Esa misión se ha vuelto más verosímil desde que la conducción del partido cayó
en manos de uno de los suyos: Luis Barrionuevo .
El papel del gremialismo en la formación de un polo opositor está
facilitado por un factor importantísimo: las organizaciones sindicales
administran más de $80.000 millones al año. Son ingresos que, a diferencia de
los de las obras sociales, casi carecen de contraprestación.
El peronismo no kirchnerista comenzó a percibir ese capital. La primera
señal la emitió Miguel Pichetto hace diez días, cuando visitó la central
obrera. Esa tarde se formó un eje entre dos dispositivos de poder: la CGT y el
bloque de senadores del PJ. El compromiso está comenzando a volverse
productivo. Pichetto defiende un proyecto de eliminación del impuesto a las
ganancias para el aguinaldo.
Sería un error suponer que, en un cuadro de dificultades económicas, el
peronismo se volverá beligerante. El Gobierno necesita sumar 40 diputados para
aprobar el presupuesto con los ajustes pactados con el FMI. Los gobernadores
dialogarán y aceptarán algunos recortes. También pedirán otros: apuntan a
disminuir la capacidad electoral de María Eugenia Vidal y Horacio Rodríguez
Larreta. El sueño de Macri de cubrir al 70% de los bonaerenses con obras de
saneamiento deberá esperar. Lloriquea Mr. Cloro.
La cooperación del PJ dialoguista tendrá un límite: la ley de autonomía
del Banco Central no será tratada. En el gabinete la reacción es agridulce. Allí
especulan con reemplazar a Sturzenegger. Unos hablan de Miguel Kiguel. Otros,
de Caputo, que dejaría Finanzas. ¿Habrá un cambio antes del 20? Ese día se
reúne el board del Fondo.
La estrategia del PJ parece diseñada. El elenco político se mostrará
cooperativo en homenaje a la gobernabilidad. El esmeril será el sindicalismo,
al que habrá que agregar un detalle relevante: Juan Grabois, el amigo de Jorge
Bergoglio y líder de los Trabajadores de la Economía Popular, solicitó entrar a
la CGT. También los Moyano, a través de Gustavo Vera, se recuestan en el
catolicismo. Bienaventurados los pobres de espíritu.

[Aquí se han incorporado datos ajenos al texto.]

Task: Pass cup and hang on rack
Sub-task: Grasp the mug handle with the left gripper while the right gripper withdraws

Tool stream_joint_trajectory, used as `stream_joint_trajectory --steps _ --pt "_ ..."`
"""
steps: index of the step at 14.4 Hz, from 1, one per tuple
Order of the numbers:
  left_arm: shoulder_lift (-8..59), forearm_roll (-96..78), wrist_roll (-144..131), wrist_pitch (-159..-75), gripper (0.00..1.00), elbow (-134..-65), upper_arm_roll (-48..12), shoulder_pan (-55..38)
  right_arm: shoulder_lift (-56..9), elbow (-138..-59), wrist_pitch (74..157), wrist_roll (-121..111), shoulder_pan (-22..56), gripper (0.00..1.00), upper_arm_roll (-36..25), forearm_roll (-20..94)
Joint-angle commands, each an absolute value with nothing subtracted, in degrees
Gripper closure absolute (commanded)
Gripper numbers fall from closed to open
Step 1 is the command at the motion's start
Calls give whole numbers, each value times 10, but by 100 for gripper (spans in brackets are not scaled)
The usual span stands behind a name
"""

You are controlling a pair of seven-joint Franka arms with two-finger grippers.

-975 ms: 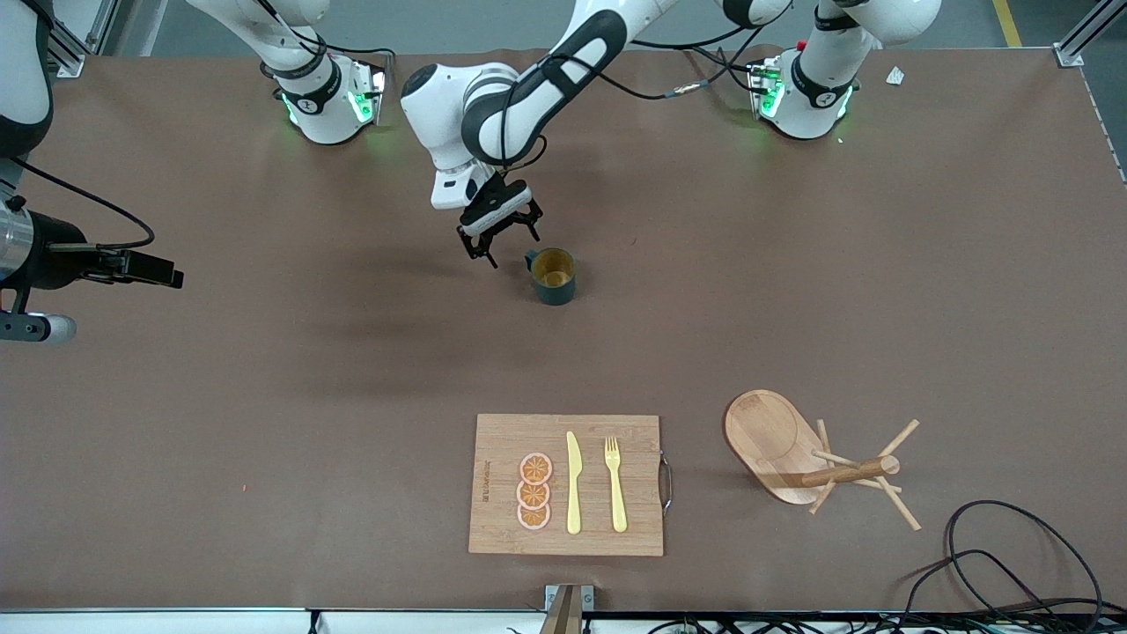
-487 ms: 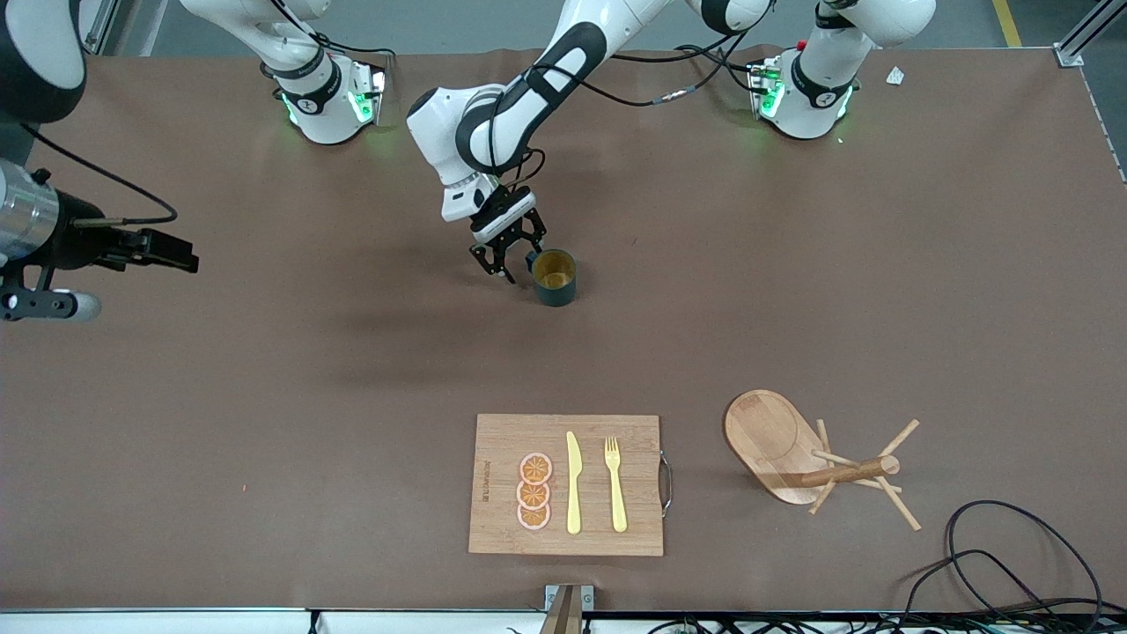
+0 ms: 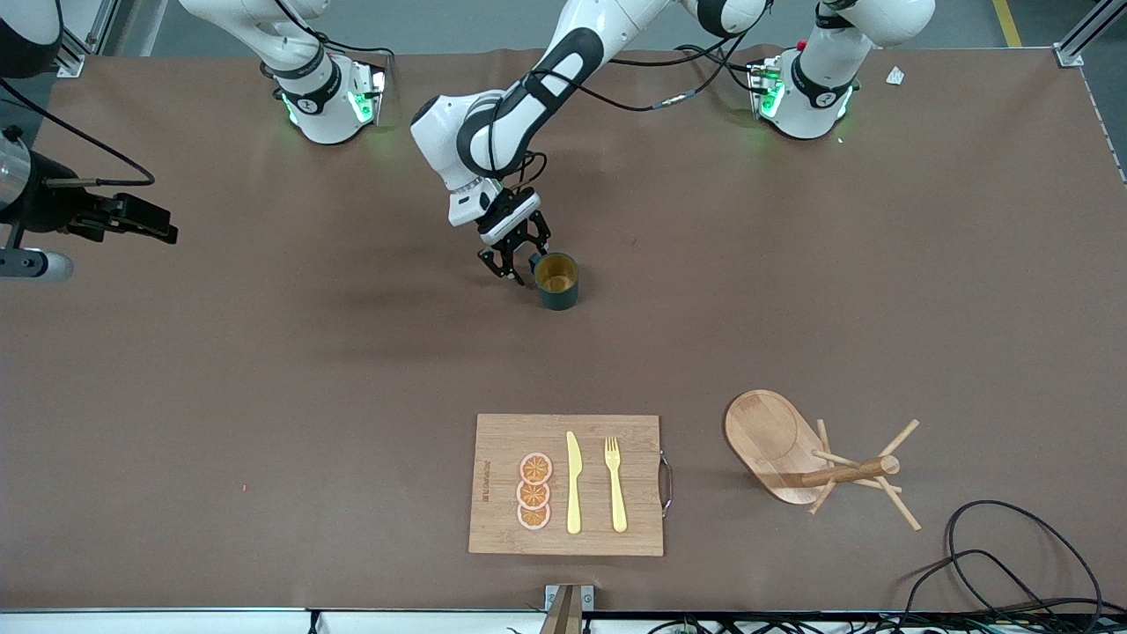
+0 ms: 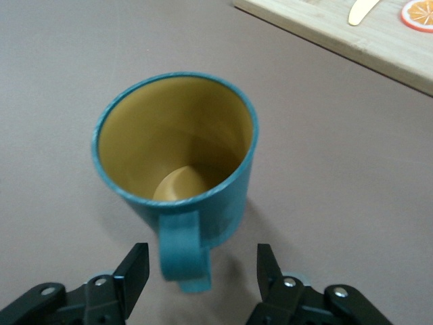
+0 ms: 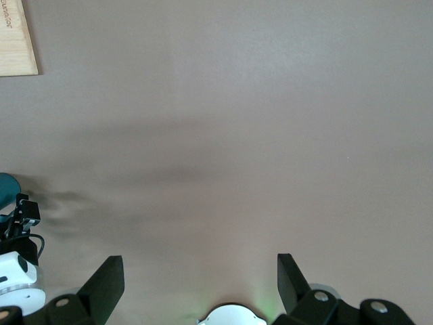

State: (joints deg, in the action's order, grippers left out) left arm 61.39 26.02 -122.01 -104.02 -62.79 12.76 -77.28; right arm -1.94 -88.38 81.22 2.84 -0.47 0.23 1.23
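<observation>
The dark teal cup (image 3: 557,280) with a yellowish inside stands upright on the brown table, its handle turned toward my left gripper (image 3: 521,267). In the left wrist view the cup (image 4: 176,156) fills the middle, and its handle (image 4: 183,257) lies between the open fingers of the left gripper (image 4: 199,277), which do not touch it. My right gripper (image 3: 163,231) is open and empty, held over the table's right-arm end; in its own wrist view (image 5: 199,271) it looks down on bare table. The wooden rack (image 3: 770,440) sits near the front camera toward the left arm's end.
A bamboo cutting board (image 3: 502,440) near the front edge carries orange slices (image 3: 534,491), a yellow knife (image 3: 573,482) and a yellow fork (image 3: 615,482). Black cables (image 3: 1012,563) loop at the front corner beside the rack. A corner of the board shows in the right wrist view (image 5: 17,37).
My left gripper has come down and closer to the cup, so the handle now lies between its open fingers. My right gripper has shifted a little over its end of the table.
</observation>
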Motion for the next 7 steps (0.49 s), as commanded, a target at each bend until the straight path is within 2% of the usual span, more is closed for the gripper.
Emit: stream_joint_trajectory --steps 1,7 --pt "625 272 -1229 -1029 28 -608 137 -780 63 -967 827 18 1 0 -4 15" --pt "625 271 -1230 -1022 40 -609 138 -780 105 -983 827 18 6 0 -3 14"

El objetivo del PJ es el ballottage. El método, a falta de un candidato,
es el desgaste económico y social del oficialismo. El motor, las expectativas
negativas. Es en este campo donde se libra la batalla. El Gobierno casi no
describe el horizonte. Anuncia medidas, pero no traza un itinerario. Con un
gabinete económico diseñado para desarticular las decisiones y el discurso, ese
silencio parece ser deliberado. El futuro es una gran suposición.